Most data vendors compete like my friend and I: They find their one edge, and do everything they can to exploit it as much as possible. In more concrete terms, companies build features that pair well with their initial strength, integrate with a few important adjacencies, and try to define new product categories—ELT! Data observability! Data activation!—that put their offering at the center. The strategies don’t always work, just as I sometimes ended up with a lineup of feeble Gastlys getting nuked by an army of Electabuzzes. The game we’re playing, though, is usually clear enough.
Google, by contrast, has built or acquired a very long list of impressive tools and technologies in the space. To name but a few: BigQuery is one of the fastest and most scalable databases on the market; Looker is a leading BI tool, and LookML, if removed from Looker, is the original metrics layer of the modern data stack. Google Analytics is the most widely used web analytics product in the world. Google bought Dataform, a dbt-inspired transformation tool, and Alooma, an early Fivetran and Stitch competitor. They offer Colab for developing in notebooks; Data Studio for visualization; Optimize for A/B testing; Data Catalog for data cataloging; Dataprep for data prep; and a whole host of modeling, orchestration, AI, and compute services. And none of these hold a candle to their crown jewel: Google Sheets, the only product on the market that can truly threaten Excel’s thirty-year reign as the most dominant data product in the world.4
As far as data technologies go, it’s an embarrassment of riches. But like that of the kid with the Pokémon deck of death, Google’s strategy is much harder to discern.5 Though many of its products are popular, Google—and the data community’s chattering class, which isn’t representative of the market, but is perhaps representative of its attention—tends to discuss each of them separately. We benchmark BigQuery, debate the future of Looker, get excited about AlloyDB, and complain about Google Analytics. But, for all its tall trees, there’s little discussed or revealed about the forest.

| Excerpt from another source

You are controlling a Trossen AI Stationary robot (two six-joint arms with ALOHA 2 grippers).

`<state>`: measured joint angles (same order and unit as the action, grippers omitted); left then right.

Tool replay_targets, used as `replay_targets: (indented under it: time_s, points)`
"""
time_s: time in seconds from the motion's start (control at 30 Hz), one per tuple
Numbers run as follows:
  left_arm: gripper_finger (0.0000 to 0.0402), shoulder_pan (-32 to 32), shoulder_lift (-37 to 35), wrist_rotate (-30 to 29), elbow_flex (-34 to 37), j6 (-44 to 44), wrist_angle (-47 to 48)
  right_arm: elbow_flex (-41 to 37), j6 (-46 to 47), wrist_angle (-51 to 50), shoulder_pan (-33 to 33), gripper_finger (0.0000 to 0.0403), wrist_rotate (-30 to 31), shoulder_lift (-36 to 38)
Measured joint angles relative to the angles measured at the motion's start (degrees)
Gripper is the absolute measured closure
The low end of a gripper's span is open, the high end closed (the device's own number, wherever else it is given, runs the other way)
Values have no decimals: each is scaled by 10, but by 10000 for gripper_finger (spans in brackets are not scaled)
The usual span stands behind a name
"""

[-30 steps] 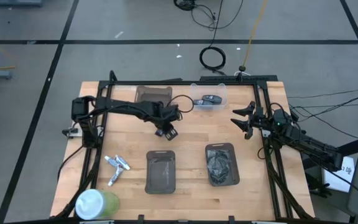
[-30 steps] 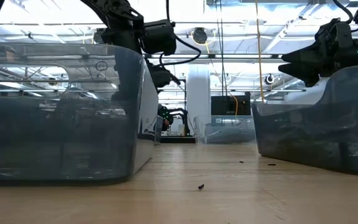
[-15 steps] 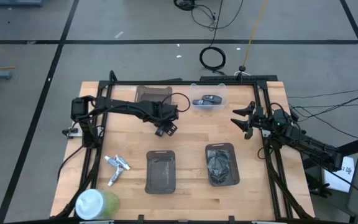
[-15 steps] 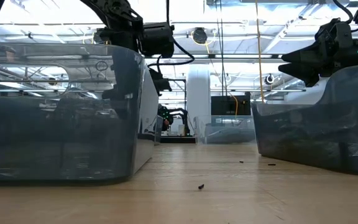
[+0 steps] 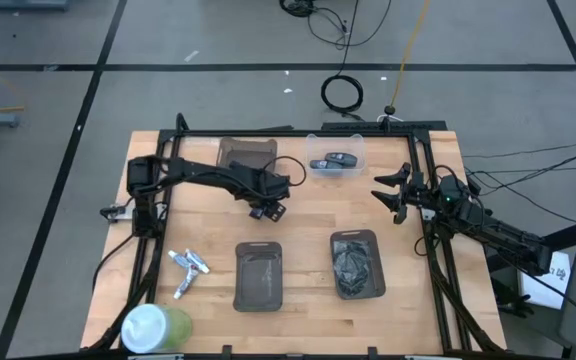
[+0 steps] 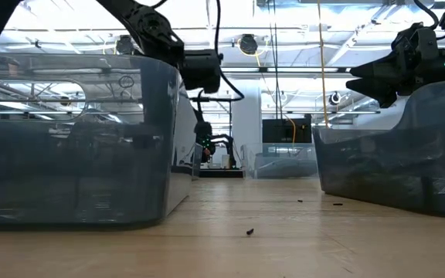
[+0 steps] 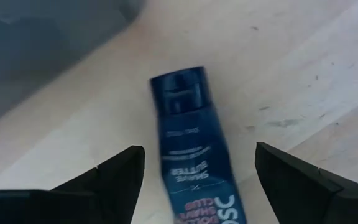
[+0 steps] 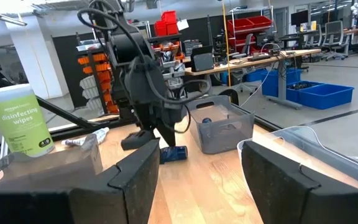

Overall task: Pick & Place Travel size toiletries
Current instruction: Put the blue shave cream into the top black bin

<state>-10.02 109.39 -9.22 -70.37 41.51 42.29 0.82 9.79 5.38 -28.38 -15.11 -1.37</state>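
Observation:
A dark blue tube (image 7: 191, 155) with a dark cap lies flat on the wooden table (image 5: 308, 215); in the right wrist view the tube (image 8: 174, 154) lies below the left arm. My left gripper (image 5: 269, 210) points down over the tube, open, one finger on either side of it (image 7: 197, 152) and clear of it. Three small white-and-silver tubes (image 5: 188, 270) lie loose near the table's left edge. My right gripper (image 5: 390, 193) hovers open at the table's right side, holding nothing.
Two dark trays (image 5: 259, 275) (image 5: 356, 264) stand toward the near edge. At the far edge are a dark bin (image 5: 247, 153) and a clear bin (image 5: 336, 160) with items inside. A wipes canister (image 5: 153, 325) stands at the near left corner.
My left gripper has sunk toward the table over the blue tube and has rolled about its own axis.

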Motion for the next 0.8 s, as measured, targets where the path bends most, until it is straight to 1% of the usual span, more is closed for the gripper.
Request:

Which strikes me as a little eerie. Google has the products, technology, and capital to dominate this industry. Why aren’t they? Are they still figuring out how to make all of their pieces fit together? Have they already, and we just haven’t been hit with it yet? Are they a collector hoping to make money on each card, and they’re playing an altogether different game than the rest of us?
Let’s make some guesses. I’m feeling lucky.
If it ain’t broke…
There are two obvious potential strategies. The first is to build a bunch of tools that make a lot of money on their own. Just as there’s no unifying vision about product synergies in Berkshire Hathaway’s portfolio of Geico, a railway line, Dairy Queen, and the Roanoke Times, there doesn’t have to be some grand plan for how Dataflow and Spanner work together. The story may be much simpler than that: Google wants to use their bottomless bank account and singular technical expertise to build better products, each winning on their own merits, than the rest of us can.6
That seems possible—and almost inevitable, given that organizational challenges at metropolis-sized companies like Google make some degree of product independence necessary. Still, Google's acquisitions, which include smaller strategic startups, clearly represent more than an effort to buy new revenue streams. So I’m skeptical that this explains everything Google is doing.
The second possible strategy is that Google isn’t trying to build a suite of data products; they’re trying to sell lucrative, high-margin compute. To them, all of their data offerings—pipelines, BI tools, catalogs, marketing dashboards, everything—are glossy veneers on top of BigQuery and Google Compute Engine. There's no reason to integrate Alooma with Colab because…who cares about selling Colab? Both tools are hooks to drive people into a handful of major infrastructure services. You don’t cross-sell from one loss leader to another.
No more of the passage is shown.